In a letter to a media contact last week, parts of which I reproduce here, I said I don’t recommend people vote for the DA in May 2019’s election.
While they are not the ANC and are better in a country where mediocrity is the standard, ethically they’re little different to the ANC and with a questionable and shifting grasp of the truth. And given their record with the self-made water crisis and De Lille debacle, it’s debatable whether they will be better if they governed South Africa.
I don’t agree with the cynical “tactical” voting to keep out or reduce the number of ANC votes – that’s a mercenary contract, a marriage of convenience that’s bound to end in tears because it’s not based on one’s principles.
I’ve been proven right about the DA's ethical and governance dilemmas and corruption since 2012 (I had my doubts about Helen Zille when she was mayor of Cape Town but gave her the benefit of the doubt) when I saw the path she was taking the party on and in the process losing its liberal values. I warned Cape Town’s voters about their hubris before the 2016 local elections and it came true.
My eye-opener about Zille and DA in the Western Cape (WC) was her administration’s predator cull – regulatory capture on behalf of farmers. There’s every indication it started with her and environment MEC Anton Bredell personally after farmers invaded a public meeting she, he and I think the agriculture MEC addressed and threatened to take the law into their own hands. She and WC government caved in to this!
At the time, an acquaintance who knows the DA and WC government, told me farmers are large donors of the WC DA. The DA defends and protects them above and beyond agriculture being an important sector. He said the DA, and by extension Zille’s cabinet, were the last redoubt of racist National Party exiles.
More recently Zille’s and WC Health Department’s lies, evasion, obfuscation and violation of health laws about my late mother’s treatment and death at Groote Schuur Hospital confirm that ethically the DA are similar to the ANC they claim they’re better than. (The fight continues – see here.)
The other irritation is that DA leader Mmusi Maimane and now shadow minister of trade and industry Geordin Hill-Lewis adamantly state, without proof, the DA has created hundreds of thousands of “new” jobs in the Western Cape since 2009, and that due to them the WC has the “lowest” (sic) unemployment rate in the country (see here and here). Maimane claimed 487 000 jobs in the ten years and Hill-Lewis 640 000.

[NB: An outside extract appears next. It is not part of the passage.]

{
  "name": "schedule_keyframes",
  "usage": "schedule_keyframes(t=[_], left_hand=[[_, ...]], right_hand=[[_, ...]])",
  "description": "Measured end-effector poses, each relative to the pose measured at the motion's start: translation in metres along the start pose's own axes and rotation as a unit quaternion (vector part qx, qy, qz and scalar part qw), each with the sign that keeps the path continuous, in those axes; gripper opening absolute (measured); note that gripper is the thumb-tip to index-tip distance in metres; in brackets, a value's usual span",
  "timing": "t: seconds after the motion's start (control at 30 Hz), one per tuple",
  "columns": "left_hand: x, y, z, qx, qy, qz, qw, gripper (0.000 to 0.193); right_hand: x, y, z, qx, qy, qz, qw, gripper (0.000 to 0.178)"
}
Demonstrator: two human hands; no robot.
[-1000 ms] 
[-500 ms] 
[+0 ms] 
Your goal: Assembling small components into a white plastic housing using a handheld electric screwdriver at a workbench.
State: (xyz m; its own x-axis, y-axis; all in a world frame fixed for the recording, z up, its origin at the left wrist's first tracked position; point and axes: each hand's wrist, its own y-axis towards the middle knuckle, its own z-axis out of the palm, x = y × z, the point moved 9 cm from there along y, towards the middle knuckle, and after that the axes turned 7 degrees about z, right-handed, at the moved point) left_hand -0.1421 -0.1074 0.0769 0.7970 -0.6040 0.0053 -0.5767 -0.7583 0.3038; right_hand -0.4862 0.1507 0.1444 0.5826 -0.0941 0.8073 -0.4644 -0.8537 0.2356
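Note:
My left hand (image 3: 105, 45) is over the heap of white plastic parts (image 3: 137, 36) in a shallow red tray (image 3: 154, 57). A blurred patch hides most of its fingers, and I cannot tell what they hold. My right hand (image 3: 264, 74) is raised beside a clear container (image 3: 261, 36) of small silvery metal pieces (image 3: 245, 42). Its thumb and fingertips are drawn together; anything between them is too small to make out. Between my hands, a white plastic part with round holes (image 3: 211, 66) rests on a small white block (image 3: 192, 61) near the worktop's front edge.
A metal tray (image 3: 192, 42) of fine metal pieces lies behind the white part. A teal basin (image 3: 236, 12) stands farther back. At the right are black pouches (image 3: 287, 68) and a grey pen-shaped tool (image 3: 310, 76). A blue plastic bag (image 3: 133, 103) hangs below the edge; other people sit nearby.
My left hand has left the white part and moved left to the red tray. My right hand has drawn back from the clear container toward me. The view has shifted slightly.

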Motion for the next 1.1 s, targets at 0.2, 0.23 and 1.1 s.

I wrote an article last year about it. Recently Maimane changed his stance, and like Hill-Lewis later did during his National Assembly speech on February 13, said the WC has the lowest (expanded) unemployment rate. Contrary to practice they didn’t explicitly say which rate – official or expanded – they’re using, which is done so as not to confuse the listener or reader. It’s a deliberate ploy to obfuscate, though. Note until Q3: 2018 Limpopo had the lowest official rate, but last year Maimane kept saying it was WC.
I wrote to Hill-Lewis and asked for credible sources for their claim. He couldn’t provide it, though, except a year-old presentation/speech Zille gave, a self-serving exercise with little to no referential value. The relevant page of the presentation about “jobs and employment” doesn’t even cite a source for her “facts”, but Hill-Lewis insists it is Stats SA.

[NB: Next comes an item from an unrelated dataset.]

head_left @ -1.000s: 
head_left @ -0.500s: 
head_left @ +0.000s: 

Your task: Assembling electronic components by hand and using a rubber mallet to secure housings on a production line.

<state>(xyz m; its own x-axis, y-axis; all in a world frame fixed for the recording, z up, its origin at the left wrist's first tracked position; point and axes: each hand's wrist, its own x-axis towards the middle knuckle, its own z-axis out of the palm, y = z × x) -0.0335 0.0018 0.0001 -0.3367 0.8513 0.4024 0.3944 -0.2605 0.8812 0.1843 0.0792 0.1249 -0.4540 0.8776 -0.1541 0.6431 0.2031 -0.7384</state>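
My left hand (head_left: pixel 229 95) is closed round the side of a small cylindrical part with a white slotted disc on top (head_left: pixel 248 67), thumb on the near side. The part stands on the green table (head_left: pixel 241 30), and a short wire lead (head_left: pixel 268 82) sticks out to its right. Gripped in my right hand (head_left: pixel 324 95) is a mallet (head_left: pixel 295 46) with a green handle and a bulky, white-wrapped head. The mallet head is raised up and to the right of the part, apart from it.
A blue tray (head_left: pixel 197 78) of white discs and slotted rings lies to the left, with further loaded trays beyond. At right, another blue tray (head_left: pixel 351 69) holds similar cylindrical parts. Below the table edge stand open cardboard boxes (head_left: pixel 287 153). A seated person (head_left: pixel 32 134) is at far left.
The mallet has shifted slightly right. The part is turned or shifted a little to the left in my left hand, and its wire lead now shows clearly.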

As I told Hill-Lewis, they’re making “unverified and unverifiable claims, known as alternative facts” , and in his case, to the National Assembly. (See here and here for my exchanges with him.)
There’s no excuse – they’re making things up on the fly, are dishonest, or at best are lazy and/or don’t care to do the research or think people are stupid. But people believe still them. Their credibility is at a nadir. And it proves Gwen Ngwenya’s complaint their research capability is in a poor state.
Their supporters say "parties [DA] should be judged on its performance in government, and its potential to run the country." This view comes from a variety of people. Their argument is "The ANC is bad, and problematic as the DA is with their weak leader, confused position, in-fighting, etc, they're the best and only option available."
Ironic then that with this position they then list other small parties' problems as if the DA doesn't have ample of its own, which you're gracious to admit. In other words, their reasoning breaks down because the values a party ought – not should – to have and be judged is moot, i.e. efficient, technocratic government is the only criteria. The Chinese Communist Party today is a such a government - 'performance in government and potential to run the country', which indubitably is very good on technical grounds but their human rights record is appalling.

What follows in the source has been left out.